Note: The system enforces consistency between the rules so that they do not contradict each other: for example, you cannot specify one rule as 1 email per 7 days and another rule as 10 emails per 30 days. The 7-day rule would prevent the 30-day rule from being enforced.

Counters and Counter Calculation

Database tables keep track of the daily email count for a contact. The maximum number of days allowed in defining a policy rule is 365.

To calculate the count, a Process Scheduler batch job runs at a specified time to reset the daily email count log. It reads from the daily count log and produces the aggregated count, according to the active rules. (For example, if a rule's counter is 7 days, the batch job determines the current day and selects the past 7 days' logs (including the current day) .

When emails cannot be sent to a recipient because he or she has already received the maximum allowable emails for that time period, the remaining emails are placed on the email frequency queue, where they remain until one of four things happens:

  • They age out of the policy rule and become eligible for sending, at which point they are sent.

  • They reach their expiration date (the date after which they should no longer be sent) and they are removed from the queue.

  • The global email frequency policy is deactivated, at which point the system attempts to send all the waiting emails in the queue.

  • They are manually deleted from the queue.

You can specify (on the global or individual email level) whether the email should be queued if it cannot be sent—if you choose the Do Not Queue option, emails that cannot be sent because they violate the frequency policy will simply be discarded.

You can also specify whether or not to count an email task with the frequency counter. If you specify Do Not Count, the mail service does not increment the frequency counter for that email. Like Do Not Queue, you can specify Do Not Count at the global or individual level.

If you have specified that emails should be queued and that the frequency counter is active, then each time a contact's frequency counter is decremented, the system scans the email queue to see if there are any pending emails for that recipient. Any emails that can be sent (according to the policy) are sent until the recipient's counter once again reaches the maximum allowed by the policy rules.

Expiration of Queued Emails

Every email that is queued because of the frequency counter has an expiration date. This is the date after which the content expires, so that even if it “ages out” of the count and should be allowed to send, it will be removed from the queue and not sent.

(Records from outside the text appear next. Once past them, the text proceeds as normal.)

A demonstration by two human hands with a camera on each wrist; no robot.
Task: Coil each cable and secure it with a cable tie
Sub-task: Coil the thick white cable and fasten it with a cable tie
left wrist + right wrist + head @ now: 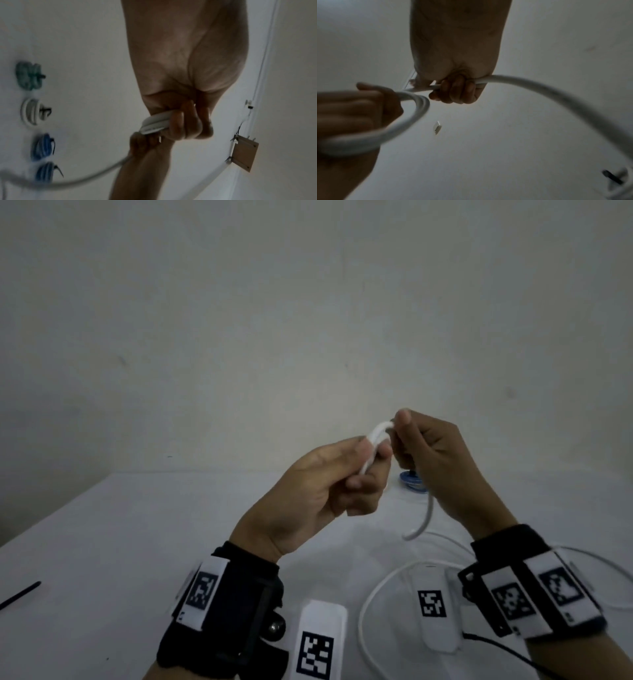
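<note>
surface point(144, 542): white, with a loose run of cable near right
cable point(375, 436): white, a few loops held up mid-scene, tail drooping to the surface
left hand point(318, 484): fingers curled round the loops
right hand point(431, 453): fist round the tail
done coils point(42, 146): bundles far side
tie point(20, 595): black, near left

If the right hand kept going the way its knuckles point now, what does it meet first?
Probably the left hand and the white cable loops it grips: the right hand faces them almost touching, joined by the same cable. Depth between them is hard to judge.
</note>
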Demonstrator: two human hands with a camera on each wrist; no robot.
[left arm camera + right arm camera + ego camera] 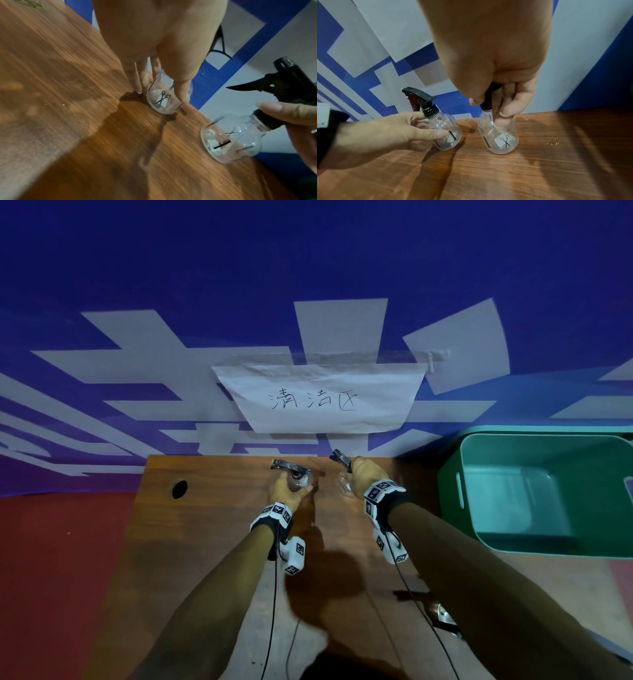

You can specify the expiration date as an actual date or as a “shelf life”—that is, a time period from the queuing date (for example, 7 days from the date the email is added to the queue).

Note: If an email from a repeating trigger is to be queued, and an email from an earlier sequence exists, the new email will not be added to the queue; instead, it will immediately expire.

Single Email Notifications

Single emails sent to specific addresses (for example, email notifications) are excluded from the frequency policy: they are sent immediately, are not counted toward the user's total for the purpose of incrementing the frequency counters, and are not queued.

Overriding the Frequency Policy

You can choose to override the frequency policy for an email task, opting to ignore the frequency policy rules and send any emails immediately. These emails are still logged, and the frequency counter is still incremented. When you run Dialog Check, you will get a notice that these emails are overriding the frequency policy.

Managing the Email Frequency Queue

You manage the email frequency queue using the Online Marketing Control Center, using the Email Frequency Queue Report page. From there, you can update the queue, delete all queued emails, and attempt to recover failed emails,

See Administering the Frequency Emailer Queue.

Testing Dialogs with Frequency Policies

When a dialog is placed in the Test state, all of its email tasks are created with Override Frequency Policy and Do Not Count selected. This means that staged emails will always be sent, and they will not affect the Live dialog execution. It also means that you will not need to remove queued emails when testing dialogs.